"serializing" structs in C

C

copx

I want to save a struct to disk.... as plain text.
At the moment I do it with a function that just
writes the data using fprintf. I mean like this:
fprintf(fp, "%d %d", my_struct.a, my_struct.b)
This way I have to write another "serializing"
function for every new kind of struct I want
to write, though. Is there a way to write
functions that can write/read any struct
to/from plain text format in a portable way?

copx
 
L

lallous

Hello,

Since you don't want to write a serialization function, I would suggest
encoding (say base64) the struct into a string then writing that string into
the file.
For reading you would read the string, decode it to get the struct back
again.

If you add members however, you have to rewrite old files....unless you can
control it via 'version' field in your struct...
 
M

Martin Dickopp

copx said:
I want to save a struct to disk.... as plain text.
At the moment I do it with a function that just
writes the data using fprintf. I mean like this:
fprintf(fp, "%d %d", my_struct.a, my_struct.b)
This way I have to write another "serializing"
function for every new kind of struct I want
to write, though. Is there a way to write
functions that can write/read any struct
to/from plain text format in a portable way?

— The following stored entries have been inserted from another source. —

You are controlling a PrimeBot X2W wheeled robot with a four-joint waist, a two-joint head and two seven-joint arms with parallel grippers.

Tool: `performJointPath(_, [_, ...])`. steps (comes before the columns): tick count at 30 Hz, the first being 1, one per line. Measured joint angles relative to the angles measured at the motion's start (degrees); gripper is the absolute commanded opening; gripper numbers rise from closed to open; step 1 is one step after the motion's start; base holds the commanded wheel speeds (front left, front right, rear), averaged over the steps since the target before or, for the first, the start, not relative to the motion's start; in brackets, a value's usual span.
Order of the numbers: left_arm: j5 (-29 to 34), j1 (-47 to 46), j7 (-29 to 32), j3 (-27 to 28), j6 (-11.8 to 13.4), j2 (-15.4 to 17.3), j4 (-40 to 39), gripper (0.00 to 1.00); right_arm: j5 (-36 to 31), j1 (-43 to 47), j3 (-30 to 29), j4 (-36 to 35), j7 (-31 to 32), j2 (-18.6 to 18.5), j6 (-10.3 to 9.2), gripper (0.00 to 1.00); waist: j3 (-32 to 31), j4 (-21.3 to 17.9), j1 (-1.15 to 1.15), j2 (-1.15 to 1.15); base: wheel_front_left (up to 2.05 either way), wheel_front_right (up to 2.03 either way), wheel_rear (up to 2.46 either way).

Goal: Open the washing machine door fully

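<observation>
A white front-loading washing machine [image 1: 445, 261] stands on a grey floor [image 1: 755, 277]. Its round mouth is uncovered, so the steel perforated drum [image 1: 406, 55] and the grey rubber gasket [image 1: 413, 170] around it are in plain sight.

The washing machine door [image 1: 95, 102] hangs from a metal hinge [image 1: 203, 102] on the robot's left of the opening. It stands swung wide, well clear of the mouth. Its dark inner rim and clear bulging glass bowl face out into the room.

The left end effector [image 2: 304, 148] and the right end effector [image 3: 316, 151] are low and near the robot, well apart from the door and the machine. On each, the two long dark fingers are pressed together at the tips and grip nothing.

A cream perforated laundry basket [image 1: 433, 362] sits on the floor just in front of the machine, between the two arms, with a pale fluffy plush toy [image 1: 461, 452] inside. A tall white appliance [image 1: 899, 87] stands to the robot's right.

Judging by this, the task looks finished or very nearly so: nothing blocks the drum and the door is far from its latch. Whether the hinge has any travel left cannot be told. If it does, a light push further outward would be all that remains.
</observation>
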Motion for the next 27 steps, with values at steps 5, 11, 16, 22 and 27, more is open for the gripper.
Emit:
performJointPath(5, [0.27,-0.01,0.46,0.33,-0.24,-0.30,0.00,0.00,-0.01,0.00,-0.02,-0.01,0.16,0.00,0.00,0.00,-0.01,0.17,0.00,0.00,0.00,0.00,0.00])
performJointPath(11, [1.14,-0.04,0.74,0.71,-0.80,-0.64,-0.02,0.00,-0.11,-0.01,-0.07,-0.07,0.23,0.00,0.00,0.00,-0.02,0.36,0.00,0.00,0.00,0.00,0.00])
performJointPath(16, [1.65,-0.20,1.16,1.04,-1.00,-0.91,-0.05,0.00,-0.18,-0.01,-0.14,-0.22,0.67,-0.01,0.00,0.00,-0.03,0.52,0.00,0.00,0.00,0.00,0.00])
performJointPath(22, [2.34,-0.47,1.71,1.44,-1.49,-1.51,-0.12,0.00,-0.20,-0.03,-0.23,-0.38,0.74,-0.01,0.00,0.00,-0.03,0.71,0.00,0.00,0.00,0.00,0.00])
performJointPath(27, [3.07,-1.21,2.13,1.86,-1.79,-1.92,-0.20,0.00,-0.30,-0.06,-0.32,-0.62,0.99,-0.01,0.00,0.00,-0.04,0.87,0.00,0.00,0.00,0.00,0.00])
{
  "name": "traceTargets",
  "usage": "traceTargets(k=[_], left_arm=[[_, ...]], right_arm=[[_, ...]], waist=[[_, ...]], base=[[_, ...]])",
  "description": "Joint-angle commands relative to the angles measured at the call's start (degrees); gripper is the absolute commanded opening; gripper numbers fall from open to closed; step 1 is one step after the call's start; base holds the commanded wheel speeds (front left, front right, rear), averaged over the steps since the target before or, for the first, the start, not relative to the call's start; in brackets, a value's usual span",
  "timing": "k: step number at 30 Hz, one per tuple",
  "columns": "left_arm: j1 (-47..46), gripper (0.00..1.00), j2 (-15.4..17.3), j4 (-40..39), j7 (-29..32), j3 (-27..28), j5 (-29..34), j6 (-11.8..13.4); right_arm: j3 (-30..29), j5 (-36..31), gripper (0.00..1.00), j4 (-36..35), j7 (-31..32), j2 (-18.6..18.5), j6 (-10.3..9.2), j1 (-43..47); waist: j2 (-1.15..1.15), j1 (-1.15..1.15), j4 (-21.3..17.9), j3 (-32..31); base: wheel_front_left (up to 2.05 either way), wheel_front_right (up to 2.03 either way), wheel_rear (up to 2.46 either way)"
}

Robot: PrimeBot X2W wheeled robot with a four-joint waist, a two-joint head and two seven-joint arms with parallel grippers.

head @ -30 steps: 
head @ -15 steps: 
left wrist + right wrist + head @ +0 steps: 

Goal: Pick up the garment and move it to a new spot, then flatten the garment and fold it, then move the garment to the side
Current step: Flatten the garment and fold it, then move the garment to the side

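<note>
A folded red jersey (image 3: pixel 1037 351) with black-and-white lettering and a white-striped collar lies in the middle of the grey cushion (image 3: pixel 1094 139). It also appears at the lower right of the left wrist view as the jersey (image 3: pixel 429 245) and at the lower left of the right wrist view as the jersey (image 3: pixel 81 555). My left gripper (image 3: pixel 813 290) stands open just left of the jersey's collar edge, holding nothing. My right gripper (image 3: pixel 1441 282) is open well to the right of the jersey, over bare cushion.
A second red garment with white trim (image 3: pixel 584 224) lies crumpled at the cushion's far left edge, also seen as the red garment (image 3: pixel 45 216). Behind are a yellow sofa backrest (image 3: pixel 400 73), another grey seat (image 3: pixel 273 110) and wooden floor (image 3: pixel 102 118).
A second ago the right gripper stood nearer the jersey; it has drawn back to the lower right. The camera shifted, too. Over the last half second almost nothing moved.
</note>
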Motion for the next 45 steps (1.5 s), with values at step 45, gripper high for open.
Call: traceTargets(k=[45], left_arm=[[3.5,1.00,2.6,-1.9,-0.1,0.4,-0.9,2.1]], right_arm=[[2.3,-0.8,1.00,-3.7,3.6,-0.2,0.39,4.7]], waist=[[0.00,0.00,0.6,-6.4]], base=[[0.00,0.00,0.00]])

Such a serializing function would need to know the type and location
of each structure member. If you store this information once for every
structure, you can pass it as an additional argument to a structure
serializing function. The program below should give you some ideas.

Martin



#include <stddef.h>
#include <stdio.h>

/* Structure that will be serialized. */
struct foo {
int a;
unsigned long b;
double c;
};

/* Information about a structure member. */
struct member_info {
enum {NIL, TYPE_INT, TYPE_UINT, TYPE_LONG, TYPE_ULONG, TYPE_DOUBLE} type;
size_t offset;
};

/* Information about the members of struct foo. */
const struct member_info foo_info [] = {
{TYPE_INT, offsetof (struct foo, a)},
{TYPE_ULONG, offsetof (struct foo, b)},
{TYPE_DOUBLE, offsetof (struct foo, c)},
{NIL, 0}
};

void serialize (const void *const data, const struct member_info *info)
{
while (1)
{
switch (info->type)
{
case TYPE_INT:
printf ("%d", *(int *)((char *)data + info->offset));
break;
case TYPE_UINT:
printf ("%u", *(unsigned int *)((char *)data + info->offset));
break;
case TYPE_LONG:
printf ("%ld", *(long *)((char *)data + info->offset));
break;
case TYPE_ULONG:
printf ("%lu", *(unsigned long *)((char *)data + info->offset));
break;
case TYPE_DOUBLE:
printf ("%f", *(double *)((char *)data + info->offset));
break;
}

if ((++info)->type == NIL)
{
putchar ('\n');
break;
}
else
putchar (' ');
}
}

int main (void)
{
struct foo myfoo = {42, 2004, 3.1415926536};
serialize (&myfoo, foo_info);
return 0;
}
 
M

Michel Bardiaux

Martin said:
Such a serializing function would need to know the type and location
of each structure member. If you store this information once for every
structure, you can pass it as an additional argument to a structure
serializing function. The program below should give you some ideas.

Martin

Two remarks:

(1) Although the need to write code for each and every structure member
can seem a PITA, it is a good investment. The same info can be used for
*other* serialization functions, such as printouts (consider the ease:
genericprintout(&myfoo, foo_info) et voila!), automatic garbage
collectors, ...

(2) If there are pointers in the structs, one must call the serializer
recursively; this requires 2 additional bookkeepings: a table of the
addresses of which structures have already been serialized, to avoid
duplications (one uses a tag instead); and easy access to the info table
from the address of a struct (the easiest is to have always an info
pointer as the first field of every struct).

Season greetings,
 
F

Flash Gordon

On Tue, 30 Dec 2003 12:40:00 +0200

Please don't top post. It is considered rude since it makes it harder to
read. It is also in contravention of the appropriate RFC, use your
favourite search engine for more information, terms such as netiquette,
top-posting, bottom-posting may help. Instead, after appropriate
snipage, post you reply under the parts of the post you are doing, as I
have done.

Top-posting fixed.

This is correct.

Unfortunately true.

You can use pre-processor magic to automate a lot (if not all) of the
generation of such functions.
Since you don't want to write a serialization function, I would
suggest encoding (say base64) the struct into a string then writing
that string into the file.
For reading you would read the string, decode it to get the struct
back again.

Unfortunately this does not help for a number of reasons.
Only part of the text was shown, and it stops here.